But teachers and staff members said The Leona Group, the for-profit education company that operates CCA under a charter from Saginaw Valley State University, has not bargained in good faith as required by law. The Michigan Alliance of Charter School Teachers & Staff has filed charges against the Leona Group alleging over two dozen violations of the National Labor Relations Act.
In May, CCA changed their health care policy without notifying or bargaining with the union as required by labor law. In October, school administrators told social worker Lynne Santoscoy her position at CCA Middle School was eliminated due to budget cuts resulting from drops in student enrollment. Santoscoy, who had been publicly active in the effort to join the union, said she felt singled out for punitive dismissal because of her union activity. Other social workers hours were cut as well, but only Santoscoy’s position was eliminated.

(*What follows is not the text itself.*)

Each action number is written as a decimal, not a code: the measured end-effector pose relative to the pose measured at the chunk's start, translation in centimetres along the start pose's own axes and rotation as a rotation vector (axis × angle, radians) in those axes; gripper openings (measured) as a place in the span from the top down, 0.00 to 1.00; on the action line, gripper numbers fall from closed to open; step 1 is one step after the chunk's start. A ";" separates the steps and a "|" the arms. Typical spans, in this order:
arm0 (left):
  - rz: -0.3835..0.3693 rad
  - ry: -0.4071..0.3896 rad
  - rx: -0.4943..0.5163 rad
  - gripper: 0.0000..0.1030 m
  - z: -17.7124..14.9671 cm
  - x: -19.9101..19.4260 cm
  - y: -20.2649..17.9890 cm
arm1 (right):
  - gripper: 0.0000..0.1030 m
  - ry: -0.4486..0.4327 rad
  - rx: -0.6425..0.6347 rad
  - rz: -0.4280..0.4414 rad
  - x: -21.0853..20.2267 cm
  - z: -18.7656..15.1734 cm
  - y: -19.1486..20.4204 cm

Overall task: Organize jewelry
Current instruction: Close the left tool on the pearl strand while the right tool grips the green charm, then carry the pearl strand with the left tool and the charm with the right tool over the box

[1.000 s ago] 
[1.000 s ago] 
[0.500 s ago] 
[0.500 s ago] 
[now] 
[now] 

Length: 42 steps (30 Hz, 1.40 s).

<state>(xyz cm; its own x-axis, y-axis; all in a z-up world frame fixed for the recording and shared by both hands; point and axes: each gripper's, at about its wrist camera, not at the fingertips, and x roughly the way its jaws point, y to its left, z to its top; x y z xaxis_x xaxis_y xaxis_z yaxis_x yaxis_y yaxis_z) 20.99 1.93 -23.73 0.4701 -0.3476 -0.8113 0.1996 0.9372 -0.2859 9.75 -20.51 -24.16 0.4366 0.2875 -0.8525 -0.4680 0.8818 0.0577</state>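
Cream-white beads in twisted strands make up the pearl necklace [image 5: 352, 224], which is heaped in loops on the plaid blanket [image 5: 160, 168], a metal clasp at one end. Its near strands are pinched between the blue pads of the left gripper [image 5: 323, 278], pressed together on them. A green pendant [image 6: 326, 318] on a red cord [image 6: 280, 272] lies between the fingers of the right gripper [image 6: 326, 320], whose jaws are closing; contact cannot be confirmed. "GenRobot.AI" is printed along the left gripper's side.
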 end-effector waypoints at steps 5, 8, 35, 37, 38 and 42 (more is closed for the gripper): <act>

Union members and supporters said they intended to present the petition to the CCA Board at its November meeting and pressure The Leona Group to postpone recent staff cuts and hour reductions until a collective bargaining agreement could be reached. But there was a problem: the CCA Board did not meet that month. The meeting was canceled after only two out of five Board members necessary for a quorum showed up. The previous meeting in October had also been canceled. Teachers said the school is currently operating on an unapproved budget partly because of repeated Board meeting cancellations.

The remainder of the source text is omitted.